# WHAT YOU SHOULD DO
Could each entry below be printed again exactly as given?

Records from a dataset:
____

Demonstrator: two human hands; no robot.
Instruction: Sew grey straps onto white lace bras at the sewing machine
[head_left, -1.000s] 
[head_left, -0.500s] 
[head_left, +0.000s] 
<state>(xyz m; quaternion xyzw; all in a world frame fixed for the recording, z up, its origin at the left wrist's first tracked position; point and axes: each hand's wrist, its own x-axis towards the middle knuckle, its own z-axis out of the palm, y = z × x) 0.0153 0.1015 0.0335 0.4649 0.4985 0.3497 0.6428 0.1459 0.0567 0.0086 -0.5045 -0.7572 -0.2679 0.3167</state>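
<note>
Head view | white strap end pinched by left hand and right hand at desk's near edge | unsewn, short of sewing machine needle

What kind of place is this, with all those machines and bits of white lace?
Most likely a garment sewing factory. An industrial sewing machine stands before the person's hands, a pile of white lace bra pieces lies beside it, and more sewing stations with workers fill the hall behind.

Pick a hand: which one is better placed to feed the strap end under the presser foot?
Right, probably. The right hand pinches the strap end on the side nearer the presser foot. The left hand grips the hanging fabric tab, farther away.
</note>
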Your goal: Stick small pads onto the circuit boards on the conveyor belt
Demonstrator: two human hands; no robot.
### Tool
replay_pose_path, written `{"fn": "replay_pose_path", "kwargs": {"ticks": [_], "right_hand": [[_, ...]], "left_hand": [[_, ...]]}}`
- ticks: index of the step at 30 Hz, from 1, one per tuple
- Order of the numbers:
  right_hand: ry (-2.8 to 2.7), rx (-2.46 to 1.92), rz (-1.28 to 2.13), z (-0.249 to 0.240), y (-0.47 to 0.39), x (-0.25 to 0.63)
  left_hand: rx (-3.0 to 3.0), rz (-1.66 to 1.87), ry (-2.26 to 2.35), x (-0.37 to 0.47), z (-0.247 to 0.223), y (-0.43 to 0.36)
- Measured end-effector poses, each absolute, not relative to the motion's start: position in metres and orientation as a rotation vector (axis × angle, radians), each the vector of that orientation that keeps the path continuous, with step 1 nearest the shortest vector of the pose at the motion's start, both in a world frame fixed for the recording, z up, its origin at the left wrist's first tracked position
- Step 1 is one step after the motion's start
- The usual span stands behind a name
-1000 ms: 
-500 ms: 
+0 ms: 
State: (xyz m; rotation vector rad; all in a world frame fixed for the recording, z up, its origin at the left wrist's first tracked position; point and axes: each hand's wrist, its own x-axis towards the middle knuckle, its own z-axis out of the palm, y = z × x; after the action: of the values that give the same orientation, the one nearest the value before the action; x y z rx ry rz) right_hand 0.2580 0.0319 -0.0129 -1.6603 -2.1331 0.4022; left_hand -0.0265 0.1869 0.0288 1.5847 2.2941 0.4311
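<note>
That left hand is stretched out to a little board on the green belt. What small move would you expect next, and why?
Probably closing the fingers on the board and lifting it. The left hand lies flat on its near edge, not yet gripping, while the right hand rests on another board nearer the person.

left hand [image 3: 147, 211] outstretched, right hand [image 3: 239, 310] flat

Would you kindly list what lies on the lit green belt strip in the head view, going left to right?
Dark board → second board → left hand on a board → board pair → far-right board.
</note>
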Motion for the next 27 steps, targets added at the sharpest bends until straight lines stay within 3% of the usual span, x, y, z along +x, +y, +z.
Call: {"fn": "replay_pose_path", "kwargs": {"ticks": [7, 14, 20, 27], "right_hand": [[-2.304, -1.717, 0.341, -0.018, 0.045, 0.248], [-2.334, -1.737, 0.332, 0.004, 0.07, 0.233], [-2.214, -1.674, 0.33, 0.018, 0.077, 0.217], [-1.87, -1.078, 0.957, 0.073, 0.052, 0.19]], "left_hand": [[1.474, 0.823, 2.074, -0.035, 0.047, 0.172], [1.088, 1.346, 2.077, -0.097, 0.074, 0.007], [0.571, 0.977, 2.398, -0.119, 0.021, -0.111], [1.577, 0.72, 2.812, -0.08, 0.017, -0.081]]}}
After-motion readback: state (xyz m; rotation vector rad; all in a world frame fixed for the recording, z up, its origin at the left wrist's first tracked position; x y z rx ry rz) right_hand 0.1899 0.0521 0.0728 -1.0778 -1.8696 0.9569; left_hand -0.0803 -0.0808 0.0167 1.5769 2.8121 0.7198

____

# TASK ANSWER
Demonstrator: two human hands; no robot.
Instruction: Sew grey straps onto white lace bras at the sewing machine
[head_left, -1.000s] 
[head_left, -0.500s] 
[head_left, +0.000s] 
<state>(xyz m; quaternion xyzw; all in a world frame fixed for the recording, z up, its origin at the left wrist's first tracked position; point and axes: each hand's wrist, its own x-axis towards the middle knuckle, its own z-axis out of the palm, y = z × x) 0.0153 0.1015 0.0335 0.4649 0.4985 0.3497 0.6428 0.1459 0.0567 0.0086 -0.5045 -0.7572 -0.2679 0.3167</state>
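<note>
Head view | white strap end pinched by left hand and right hand at desk's near edge | unsewn, short of sewing machine needle

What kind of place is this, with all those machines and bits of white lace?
Most likely a garment sewing factory. An industrial sewing machine stands before the person's hands, a pile of white lace bra pieces lies beside it, and more sewing stations with workers fill the hall behind.

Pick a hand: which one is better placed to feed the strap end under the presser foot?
Right, probably. The right hand pinches the strap end on the side nearer the presser foot. The left hand grips the hanging fabric tab, farther away.
</note>
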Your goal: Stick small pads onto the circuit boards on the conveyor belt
Demonstrator: two human hands; no robot.
### Tool
replay_pose_path, written `{"fn": "replay_pose_path", "kwargs": {"ticks": [_], "right_hand": [[_, ...]], "left_hand": [[_, ...]]}}`
- ticks: index of the step at 30 Hz, from 1, one per tuple
- Order of the numbers:
  right_hand: ry (-2.8 to 2.7), rx (-2.46 to 1.92), rz (-1.28 to 2.13), z (-0.249 to 0.240), y (-0.47 to 0.39), x (-0.25 to 0.63)
  left_hand: rx (-3.0 to 3.0), rz (-1.66 to 1.87), ry (-2.26 to 2.35), x (-0.37 to 0.47), z (-0.247 to 0.223), y (-0.43 to 0.36)
- Measured end-effector poses, each absolute, not relative to the motion's start: position in metres and orientation as a rotation vector (axis × angle, radians), each the vector of that orientation that keeps the path continuous, with step 1 nearest the shortest vector of the pose at the motion's start, both in a world frame fixed for the recording, z up, its origin at the left wrist's first tracked position
- Step 1 is one step after the motion's start
- The usual span stands behind a name
-1000 ms: 
-500 ms: 
+0 ms: 
State: (xyz m; rotation vector rad; all in a world frame fixed for the recording, z up, its origin at the left wrist's first tracked position; point and axes: each hand's wrist, its own x-axis towards the middle knuckle, its own z-axis out of the palm, y = z × x; after the action: of the values that give the same orientation, the one nearest the value before the action; x y z rx ry rz) right_hand 0.2580 0.0319 -0.0129 -1.6603 -2.1331 0.4022; left_hand -0.0265 0.1869 0.0288 1.5847 2.2941 0.4311
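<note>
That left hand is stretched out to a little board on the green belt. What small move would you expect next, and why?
Probably closing the fingers on the board and lifting it. The left hand lies flat on its near edge, not yet gripping, while the right hand rests on another board nearer the person.

left hand [image 3: 147, 211] outstretched, right hand [image 3: 239, 310] flat

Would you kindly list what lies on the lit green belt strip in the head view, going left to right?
Dark board → second board → left hand on a board → board pair → far-right board.
</note>
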Motion for the next 27 steps, targets added at the sharpest bends until straight lines stay within 3% of the usual span, x, y, z along +x, +y, +z.
Call: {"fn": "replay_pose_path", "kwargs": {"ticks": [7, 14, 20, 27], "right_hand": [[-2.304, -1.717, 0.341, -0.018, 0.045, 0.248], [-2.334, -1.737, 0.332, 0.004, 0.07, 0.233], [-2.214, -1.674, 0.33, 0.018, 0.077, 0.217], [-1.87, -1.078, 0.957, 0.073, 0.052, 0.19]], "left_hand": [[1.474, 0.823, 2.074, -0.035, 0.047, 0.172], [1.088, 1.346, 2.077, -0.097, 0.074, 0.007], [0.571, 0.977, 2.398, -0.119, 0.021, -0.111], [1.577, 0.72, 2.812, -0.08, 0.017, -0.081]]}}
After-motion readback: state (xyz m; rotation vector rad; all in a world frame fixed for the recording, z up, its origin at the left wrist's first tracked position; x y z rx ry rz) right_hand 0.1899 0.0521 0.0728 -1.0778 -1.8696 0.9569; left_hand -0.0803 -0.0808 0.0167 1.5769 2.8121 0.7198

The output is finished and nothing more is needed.